Green investors on edge after SEC goes after fund managers
Making hollow sustainability claims to investors is coming back to bite a range of managers as the SEC moves into gear. Insiders warn more regulatory action is to be expected
News that the US Securities and Exchange Commission (SEC) has launched an investigation into several asset managers, relating to their green marketing claims, is putting managers and investors on edge, as the probe may lead to a critical review of how a range of investment vehicles are packaged and presented, insiders have told Net Zero Investor.
On Tuesday, this publication reported that the US Securities and Exchange Commission's enforcement division has sent a number of document requests, including subpoenas, to several asset managers across the U.S. relating to their environmental, social and governance investment marketing practices.
Among the SEC’s areas of inquiry are conventional investment funds that have repurposed themselves as ESG funds.
The names of the impacted asset managers could not be determined but Hester Peirce, a commissioner at the SEC, stressed that "concerns about greenwashing are genuine because advisers can profit by labelling their products and services as 'green' without undertaking anything exceptional to substantiate that designation."
Experts within the green investment community have said a wider crackdown on such practices within the sustainable fund market should not be ruled out as the SEC's regulatory action firmly puts the spotlight on how investment vehicles are packaged, presented and marketed.
It also raises questions about the credibility of managers' claims and statements.
“Don't be surprised if more enforcement actions come out soon,” said Michael Piwowar, a former SEC commissioner who served as acting chair in 2017, these days executive vice-president at the Milken Institute think tank in Washington, D.C.
Commenting on the SEC's regulatory action, Jina Choi, a former head of SEC's team in San Francisco, also thinks investors and fund managers should brace themselves for more regulatory scrutiny of investment vehicles and firms.
“ESG remains a priority area for the SEC and I would expect to see some enforcement cases before the end of the agency’s fiscal year in September,” she said.
Choi, these days a lawyer at Morrison Foerster in California, pointed out that “registered investment advisers are already subject to examination and inspection, so their statements on green or socially conscious investing can be fertile ground for investigations and action by the SEC’s enforcement division.”
Strategy before launch
Emilie Rowe, ESG lead and head of financial services at Aspectus Group, said "the SEC investigation reaffirms the necessity for an ESG communications strategy to be grounded in real business strategy."
London-based Rowe stressed that "if these funds can truly evidence ESG credentials, then fund managers need a very clear, considered communications strategy in place before launching marketing efforts."
With the regulator’s focus now firmly on what Rowe called "this burgeoning area of the market, firms need to ensure that their communications and distribution efforts are reflective of the investment strategies employed by such funds.”

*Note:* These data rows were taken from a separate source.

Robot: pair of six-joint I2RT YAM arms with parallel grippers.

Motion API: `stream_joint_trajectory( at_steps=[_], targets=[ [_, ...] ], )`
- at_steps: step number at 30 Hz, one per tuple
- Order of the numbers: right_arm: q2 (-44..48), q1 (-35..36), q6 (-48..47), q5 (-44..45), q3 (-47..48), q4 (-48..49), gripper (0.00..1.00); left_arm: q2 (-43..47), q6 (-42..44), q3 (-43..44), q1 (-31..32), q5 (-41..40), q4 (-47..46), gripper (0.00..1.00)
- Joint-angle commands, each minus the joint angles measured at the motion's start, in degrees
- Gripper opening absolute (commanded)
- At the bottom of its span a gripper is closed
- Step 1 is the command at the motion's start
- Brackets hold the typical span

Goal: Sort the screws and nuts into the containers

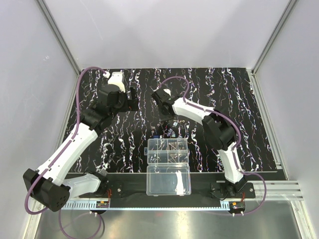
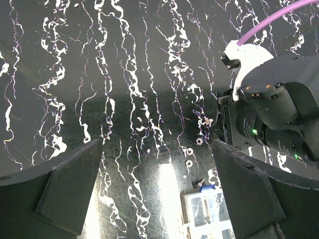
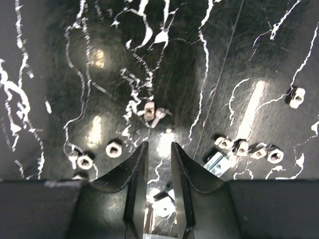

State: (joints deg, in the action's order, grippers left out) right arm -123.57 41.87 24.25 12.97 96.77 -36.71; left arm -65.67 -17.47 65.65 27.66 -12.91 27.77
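Loose nuts [image 3: 113, 148] and a nut beside a short screw [image 3: 159, 115] lie on the black streaked mat. Just above them hovers my right gripper [image 3: 159, 145], open by a narrow gap with nothing between its fingers. More nuts [image 3: 241, 147] sit in a row to its right. From above, the right gripper [image 1: 159, 107] is over the scattered parts [image 1: 172, 123], behind the containers [image 1: 168, 151], which hold metal pieces. My left gripper [image 2: 157, 144] is wide open and empty above the mat, left of several nuts [image 2: 189, 151]; it hangs at the left gripper [image 1: 132, 98] position beside the right wrist.
The clear lid half [image 1: 168, 180] lies open in front of the containers at the mat's near edge. A small blue piece [image 2: 207, 187] rests by the box corner [image 2: 209, 211]. The right arm [image 2: 279, 109] is close on the left gripper's right side. Grey walls enclose the table.
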Motion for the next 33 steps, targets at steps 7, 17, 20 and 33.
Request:
stream_joint_trajectory(
  at_steps=[7, 17, 20, 33],
  targets=[
    [-2.38, -1.26, 1.5, 1.88, 3.6, 0.76, 0.31, 0.89, 1.13, 1.85, 0.2, -2.3, -0.96, 0.99],
    [-4.48, -1.53, 1.42, 1.18, 5.71, 1.02, 0.31, 0.45, 1.39, 1.85, 0.2, -2.91, -0.88, 0.99],
    [-5.19, -1.7, 1.5, 1.27, 6.32, 0.5, 0.31, 0.37, 1.48, 1.85, 0.29, -2.91, -0.87, 0.99],
    [-5.98, -1.88, 0.89, 2.5, 4.31, 0.58, 0.17, 0.72, 1.57, 1.94, 0.2, -3.35, -0.79, 0.99]
  ],
)
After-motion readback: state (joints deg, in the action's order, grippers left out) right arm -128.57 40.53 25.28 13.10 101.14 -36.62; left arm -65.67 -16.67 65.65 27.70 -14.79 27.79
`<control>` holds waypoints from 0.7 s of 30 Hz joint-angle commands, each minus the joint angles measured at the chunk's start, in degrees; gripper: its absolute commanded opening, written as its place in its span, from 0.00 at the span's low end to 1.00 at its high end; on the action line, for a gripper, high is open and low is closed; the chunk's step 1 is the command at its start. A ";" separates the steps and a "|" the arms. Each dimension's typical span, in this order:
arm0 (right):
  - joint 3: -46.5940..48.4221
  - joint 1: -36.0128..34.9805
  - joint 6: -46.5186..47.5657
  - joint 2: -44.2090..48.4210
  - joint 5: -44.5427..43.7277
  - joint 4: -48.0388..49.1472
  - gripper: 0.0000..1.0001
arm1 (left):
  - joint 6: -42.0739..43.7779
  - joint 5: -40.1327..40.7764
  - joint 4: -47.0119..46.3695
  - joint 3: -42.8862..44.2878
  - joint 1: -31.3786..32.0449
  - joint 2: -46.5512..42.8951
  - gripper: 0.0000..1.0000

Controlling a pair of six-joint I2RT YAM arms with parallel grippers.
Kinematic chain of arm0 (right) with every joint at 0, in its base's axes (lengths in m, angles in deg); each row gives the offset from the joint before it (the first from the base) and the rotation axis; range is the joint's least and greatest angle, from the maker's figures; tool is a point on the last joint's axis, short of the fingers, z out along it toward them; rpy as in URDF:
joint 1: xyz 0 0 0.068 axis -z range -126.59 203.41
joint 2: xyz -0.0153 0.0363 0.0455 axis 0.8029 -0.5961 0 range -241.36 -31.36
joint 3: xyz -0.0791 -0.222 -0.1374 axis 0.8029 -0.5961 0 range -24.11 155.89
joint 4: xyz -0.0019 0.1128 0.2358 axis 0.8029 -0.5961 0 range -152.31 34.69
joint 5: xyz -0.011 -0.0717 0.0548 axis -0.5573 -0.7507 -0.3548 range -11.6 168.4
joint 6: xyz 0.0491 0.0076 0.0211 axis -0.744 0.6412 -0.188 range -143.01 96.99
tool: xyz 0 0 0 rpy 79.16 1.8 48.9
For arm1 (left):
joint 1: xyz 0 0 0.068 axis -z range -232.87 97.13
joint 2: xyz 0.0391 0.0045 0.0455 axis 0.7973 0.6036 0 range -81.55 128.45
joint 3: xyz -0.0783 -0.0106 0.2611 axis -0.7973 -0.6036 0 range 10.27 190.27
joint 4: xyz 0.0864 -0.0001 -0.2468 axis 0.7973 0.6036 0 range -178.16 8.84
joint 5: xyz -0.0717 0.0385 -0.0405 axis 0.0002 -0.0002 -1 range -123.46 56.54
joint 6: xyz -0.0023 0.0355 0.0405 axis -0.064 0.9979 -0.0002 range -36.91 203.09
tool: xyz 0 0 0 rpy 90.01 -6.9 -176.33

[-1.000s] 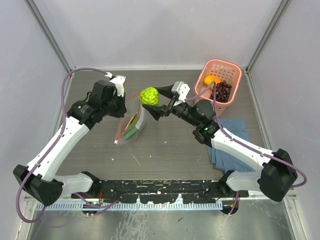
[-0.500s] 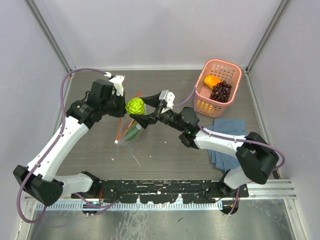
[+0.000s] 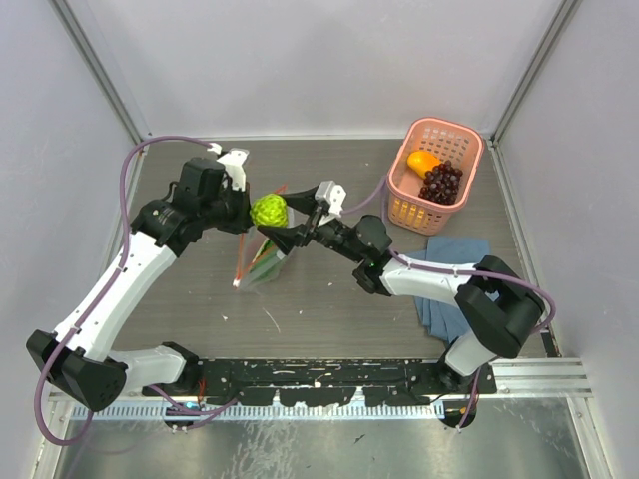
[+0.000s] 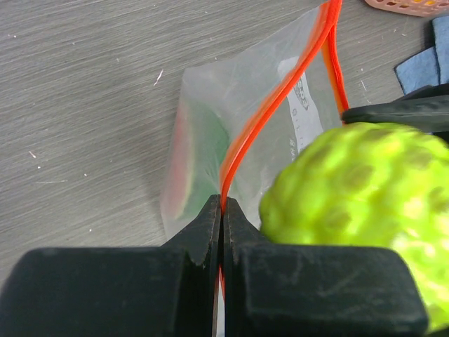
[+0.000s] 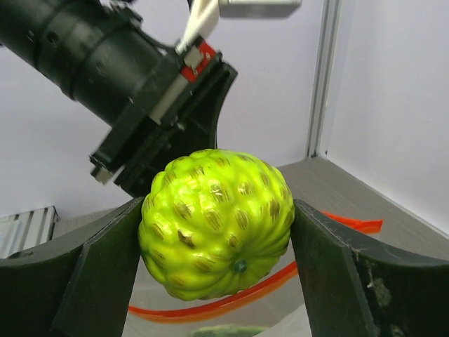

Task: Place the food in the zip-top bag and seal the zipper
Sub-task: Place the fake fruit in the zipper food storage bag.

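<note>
No text was legible; the white label on the zip-top bag, beyond the left pincer, bore unreadably small print.

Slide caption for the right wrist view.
Right hand holds the bumpy green fruit over the red-orange zipper.

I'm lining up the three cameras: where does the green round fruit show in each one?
Top external: green fruit, left of centre.
Left wrist: lower right, filling that corner.
Right wrist: centre of the picture.
Shared landmark: the zipper, close by it in every view.
</note>
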 commanded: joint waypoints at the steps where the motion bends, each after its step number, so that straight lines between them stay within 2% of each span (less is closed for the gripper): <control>1: -1.10 -0.22 2.41 0.63 -1.83 0.18 0.48 | -0.50 -1.37 -3.69 0.96 -0.54 -1.22 0.00; 4: -2.02 -0.23 5.13 2.62 -2.80 -4.99 0.49 | -0.47 -0.86 -3.70 0.91 -0.63 -1.36 0.00; 11: 2.07 -0.22 11.48 4.88 -3.28 -24.30 0.52 | -0.53 -1.40 -3.53 1.01 -0.81 -1.16 0.00; 16: 4.88 -0.23 11.62 3.61 -3.59 -27.33 0.57 | -0.44 -3.01 -3.51 1.13 -0.82 -0.71 0.00; 21: 8.26 -0.22 10.98 1.44 -3.80 -28.18 0.58 | -0.25 -5.04 -3.33 1.38 -0.82 0.04 0.00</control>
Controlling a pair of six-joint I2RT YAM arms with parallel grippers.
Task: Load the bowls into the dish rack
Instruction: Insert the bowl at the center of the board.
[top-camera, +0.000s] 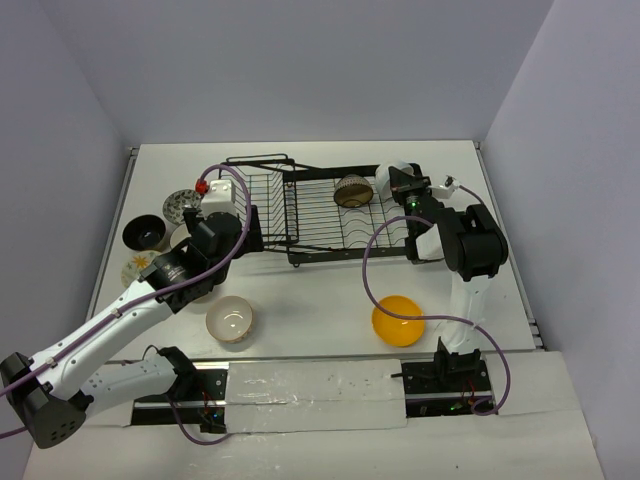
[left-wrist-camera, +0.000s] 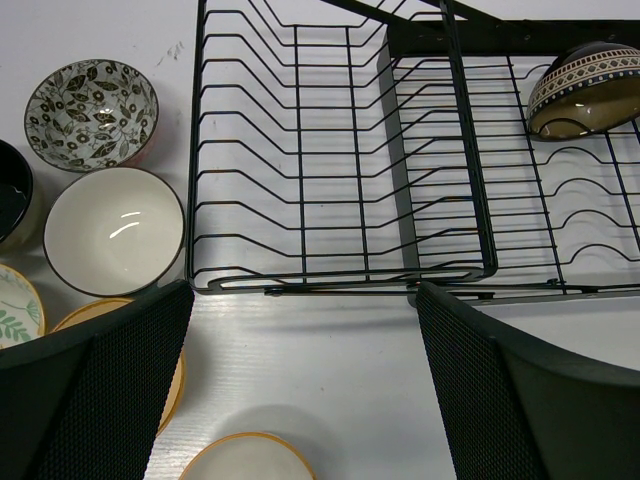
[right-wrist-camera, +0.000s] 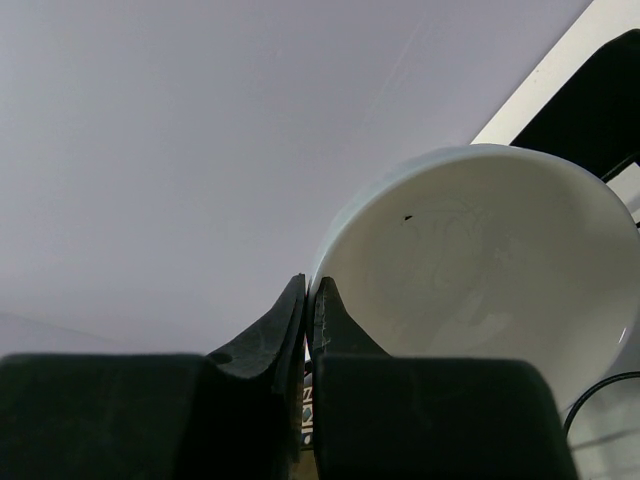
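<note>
The black wire dish rack stands mid-table and also shows in the left wrist view. A brown patterned bowl stands on edge in its slotted section. My right gripper is shut on the rim of a white bowl and holds it tilted at the rack's far right end. My left gripper is open and empty, above the table at the rack's near left edge. An orange-yellow bowl and a cream bowl sit on the near table.
More bowls cluster left of the rack: a black one, a grey leaf-patterned one, a white one with a dark rim, a green-leaf one and a tan-rimmed one. Walls close the table's far and side edges.
</note>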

While no US asset managers have incurred fines related to greenwashing so far this year, in 2022, Goldman Sachs and BNY Mellon were fined $4 million and $1.5 million, respectively.
This year, the German asset management firm DWS has set aside $21 million in anticipation of the fine it will face due to previous extensive greenwashing activities.
In Australia, asset manager Vanguard has incurred fines following a series of upheld allegations of greenwashing, most recently related to misleading investors regarding the implementation of ESG exclusionary screens in certain ETFs.
“A key focus of this latest investigation is into funds that have been converted from conventional investment funds into ESG funds," observed Yann Bloch, vice president for the Americas at NeoXam.
"When making such a significant shift in the direction that a fund takes, the operational requirements behind the scenes change dramatically."
"You are dealing with totally different types of funds, and data often sourced from a greater number of providers and in varying formats," Bloch explained.
"To run those funds, firms have to employ ESG specialists, investment teams, and reporting teams."
In April of this year, the SEC launched the Climate and ESG Task Force to uncover ESG-related misconduct and it has outlined rules for corporate climate risk disclosure.
However, publication has experienced repeated delays, moving from December 2022 to April of this year, and now set to be released in the autumn.